Supplied material:
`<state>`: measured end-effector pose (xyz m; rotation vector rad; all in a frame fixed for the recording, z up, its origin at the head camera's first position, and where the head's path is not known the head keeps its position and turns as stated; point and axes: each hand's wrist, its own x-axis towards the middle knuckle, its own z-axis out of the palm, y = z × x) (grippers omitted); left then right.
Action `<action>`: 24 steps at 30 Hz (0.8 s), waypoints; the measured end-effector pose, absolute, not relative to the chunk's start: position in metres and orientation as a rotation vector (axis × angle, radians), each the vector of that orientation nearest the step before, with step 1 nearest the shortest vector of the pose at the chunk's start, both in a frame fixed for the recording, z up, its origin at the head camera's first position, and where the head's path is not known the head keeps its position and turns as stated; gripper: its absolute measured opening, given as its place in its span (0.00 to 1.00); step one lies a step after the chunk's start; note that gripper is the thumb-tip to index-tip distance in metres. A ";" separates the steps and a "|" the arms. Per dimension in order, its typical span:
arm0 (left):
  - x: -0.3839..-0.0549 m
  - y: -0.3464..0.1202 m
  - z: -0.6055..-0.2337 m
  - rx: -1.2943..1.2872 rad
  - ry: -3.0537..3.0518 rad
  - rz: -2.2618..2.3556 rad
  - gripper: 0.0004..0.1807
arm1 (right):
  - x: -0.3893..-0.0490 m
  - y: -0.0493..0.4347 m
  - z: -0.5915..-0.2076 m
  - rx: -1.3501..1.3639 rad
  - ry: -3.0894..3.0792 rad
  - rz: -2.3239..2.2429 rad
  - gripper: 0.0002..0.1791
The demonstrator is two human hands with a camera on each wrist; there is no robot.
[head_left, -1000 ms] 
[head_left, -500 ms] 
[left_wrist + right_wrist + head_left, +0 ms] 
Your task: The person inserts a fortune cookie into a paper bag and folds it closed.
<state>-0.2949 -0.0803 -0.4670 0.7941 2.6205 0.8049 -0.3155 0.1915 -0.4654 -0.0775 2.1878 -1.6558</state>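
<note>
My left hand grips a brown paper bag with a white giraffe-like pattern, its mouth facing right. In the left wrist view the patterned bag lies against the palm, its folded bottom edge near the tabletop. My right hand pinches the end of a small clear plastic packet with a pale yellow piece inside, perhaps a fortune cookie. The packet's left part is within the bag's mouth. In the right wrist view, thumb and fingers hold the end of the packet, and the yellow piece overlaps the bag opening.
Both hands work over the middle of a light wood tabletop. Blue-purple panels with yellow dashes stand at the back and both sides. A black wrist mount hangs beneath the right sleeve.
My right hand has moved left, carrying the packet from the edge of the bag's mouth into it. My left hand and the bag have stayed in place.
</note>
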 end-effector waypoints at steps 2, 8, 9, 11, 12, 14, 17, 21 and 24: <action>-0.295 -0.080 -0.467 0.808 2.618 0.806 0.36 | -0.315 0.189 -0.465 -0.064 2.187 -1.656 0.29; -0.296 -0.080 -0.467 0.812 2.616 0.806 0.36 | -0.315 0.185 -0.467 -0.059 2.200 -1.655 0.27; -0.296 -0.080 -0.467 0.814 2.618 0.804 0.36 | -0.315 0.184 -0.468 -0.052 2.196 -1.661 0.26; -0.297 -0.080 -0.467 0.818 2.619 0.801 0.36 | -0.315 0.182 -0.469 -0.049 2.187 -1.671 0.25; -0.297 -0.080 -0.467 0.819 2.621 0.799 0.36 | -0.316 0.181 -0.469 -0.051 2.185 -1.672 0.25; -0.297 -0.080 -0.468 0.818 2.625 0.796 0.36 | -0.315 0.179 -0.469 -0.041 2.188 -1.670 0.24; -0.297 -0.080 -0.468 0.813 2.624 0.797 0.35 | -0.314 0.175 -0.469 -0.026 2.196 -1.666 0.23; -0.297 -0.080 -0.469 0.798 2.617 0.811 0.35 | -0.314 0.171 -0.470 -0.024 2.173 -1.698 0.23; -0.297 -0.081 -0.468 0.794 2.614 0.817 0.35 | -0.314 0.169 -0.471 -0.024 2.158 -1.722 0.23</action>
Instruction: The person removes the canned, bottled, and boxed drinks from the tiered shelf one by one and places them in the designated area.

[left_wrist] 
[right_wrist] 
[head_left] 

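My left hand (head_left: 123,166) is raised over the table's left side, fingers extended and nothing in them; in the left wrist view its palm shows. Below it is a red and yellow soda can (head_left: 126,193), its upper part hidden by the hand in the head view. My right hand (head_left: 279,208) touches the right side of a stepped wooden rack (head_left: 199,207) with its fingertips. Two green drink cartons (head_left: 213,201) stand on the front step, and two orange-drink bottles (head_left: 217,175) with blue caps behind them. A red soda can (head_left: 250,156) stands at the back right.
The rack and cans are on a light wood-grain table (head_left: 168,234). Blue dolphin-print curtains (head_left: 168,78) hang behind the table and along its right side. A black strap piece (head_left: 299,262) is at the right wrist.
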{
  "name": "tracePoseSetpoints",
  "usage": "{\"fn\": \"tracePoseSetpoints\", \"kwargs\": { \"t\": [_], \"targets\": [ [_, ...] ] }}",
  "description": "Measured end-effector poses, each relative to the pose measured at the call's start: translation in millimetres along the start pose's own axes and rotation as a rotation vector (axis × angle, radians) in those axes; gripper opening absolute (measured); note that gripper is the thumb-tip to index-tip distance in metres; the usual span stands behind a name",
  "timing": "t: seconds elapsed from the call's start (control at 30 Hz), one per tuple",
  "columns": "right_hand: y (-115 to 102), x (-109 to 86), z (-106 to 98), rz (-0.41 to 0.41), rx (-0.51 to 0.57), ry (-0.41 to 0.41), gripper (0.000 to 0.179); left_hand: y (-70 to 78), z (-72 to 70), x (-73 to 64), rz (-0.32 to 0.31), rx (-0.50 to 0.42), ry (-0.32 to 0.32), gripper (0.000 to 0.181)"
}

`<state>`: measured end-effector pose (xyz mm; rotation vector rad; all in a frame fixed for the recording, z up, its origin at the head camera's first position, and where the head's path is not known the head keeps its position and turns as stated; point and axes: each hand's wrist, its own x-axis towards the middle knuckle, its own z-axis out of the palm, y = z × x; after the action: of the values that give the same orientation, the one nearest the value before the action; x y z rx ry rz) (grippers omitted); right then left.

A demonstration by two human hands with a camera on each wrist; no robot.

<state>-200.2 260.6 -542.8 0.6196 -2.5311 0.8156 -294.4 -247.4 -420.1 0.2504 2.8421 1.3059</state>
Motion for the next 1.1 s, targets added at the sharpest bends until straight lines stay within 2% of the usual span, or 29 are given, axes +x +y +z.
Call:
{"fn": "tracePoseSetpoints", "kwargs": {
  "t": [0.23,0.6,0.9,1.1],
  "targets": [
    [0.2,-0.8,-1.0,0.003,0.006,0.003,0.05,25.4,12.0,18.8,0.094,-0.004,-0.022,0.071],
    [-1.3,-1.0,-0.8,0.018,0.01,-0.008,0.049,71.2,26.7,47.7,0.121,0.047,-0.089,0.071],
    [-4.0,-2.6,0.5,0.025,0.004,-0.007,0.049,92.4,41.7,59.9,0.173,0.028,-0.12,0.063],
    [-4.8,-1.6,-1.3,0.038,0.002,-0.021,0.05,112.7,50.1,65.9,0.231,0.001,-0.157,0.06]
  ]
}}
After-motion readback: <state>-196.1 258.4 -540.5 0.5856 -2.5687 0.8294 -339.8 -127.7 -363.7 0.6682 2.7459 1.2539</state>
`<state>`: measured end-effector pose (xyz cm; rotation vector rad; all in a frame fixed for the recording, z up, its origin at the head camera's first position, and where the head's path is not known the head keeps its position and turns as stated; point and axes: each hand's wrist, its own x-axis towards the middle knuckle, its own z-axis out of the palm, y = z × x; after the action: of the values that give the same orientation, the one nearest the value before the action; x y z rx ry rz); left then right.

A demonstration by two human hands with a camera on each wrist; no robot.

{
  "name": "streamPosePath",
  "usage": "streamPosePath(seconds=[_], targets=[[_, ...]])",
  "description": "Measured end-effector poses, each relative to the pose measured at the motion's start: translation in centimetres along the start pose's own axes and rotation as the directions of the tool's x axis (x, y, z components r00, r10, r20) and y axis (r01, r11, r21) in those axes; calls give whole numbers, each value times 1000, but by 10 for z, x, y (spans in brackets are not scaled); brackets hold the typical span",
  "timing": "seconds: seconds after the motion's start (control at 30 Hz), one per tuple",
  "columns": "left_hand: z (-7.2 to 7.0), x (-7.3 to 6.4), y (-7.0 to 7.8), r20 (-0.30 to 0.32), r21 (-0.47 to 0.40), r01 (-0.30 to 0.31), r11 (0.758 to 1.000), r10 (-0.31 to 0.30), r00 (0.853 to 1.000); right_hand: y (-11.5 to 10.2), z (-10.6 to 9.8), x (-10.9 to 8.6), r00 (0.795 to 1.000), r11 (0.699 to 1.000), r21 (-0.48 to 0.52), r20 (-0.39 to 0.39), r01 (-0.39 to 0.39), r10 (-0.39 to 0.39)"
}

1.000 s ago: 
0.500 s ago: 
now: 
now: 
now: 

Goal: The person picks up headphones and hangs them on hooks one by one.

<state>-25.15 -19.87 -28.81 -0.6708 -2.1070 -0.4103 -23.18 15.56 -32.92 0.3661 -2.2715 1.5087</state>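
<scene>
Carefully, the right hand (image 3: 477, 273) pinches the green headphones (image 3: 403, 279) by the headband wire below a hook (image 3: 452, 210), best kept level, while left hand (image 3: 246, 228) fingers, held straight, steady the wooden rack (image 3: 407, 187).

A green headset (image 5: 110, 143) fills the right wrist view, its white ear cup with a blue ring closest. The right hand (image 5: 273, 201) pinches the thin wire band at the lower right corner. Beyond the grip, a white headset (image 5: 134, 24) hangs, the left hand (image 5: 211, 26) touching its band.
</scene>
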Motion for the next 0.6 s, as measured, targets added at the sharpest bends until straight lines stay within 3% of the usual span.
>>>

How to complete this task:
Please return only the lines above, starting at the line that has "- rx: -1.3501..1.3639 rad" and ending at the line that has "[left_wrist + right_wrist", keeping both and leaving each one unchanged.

Solution:
  - rx: -1.3501..1.3639 rad
  - ry: -3.0894..3.0792 rad
  - rz: -2.3239..2.2429 rad
  - gripper: 0.0002..0.1791
The demonstrator is two human hands with a camera on each wrist; there is no robot.
[head_left, -1000 ms] 
[head_left, -500 ms] 
[left_wrist + right_wrist + head_left, +0 ms] 

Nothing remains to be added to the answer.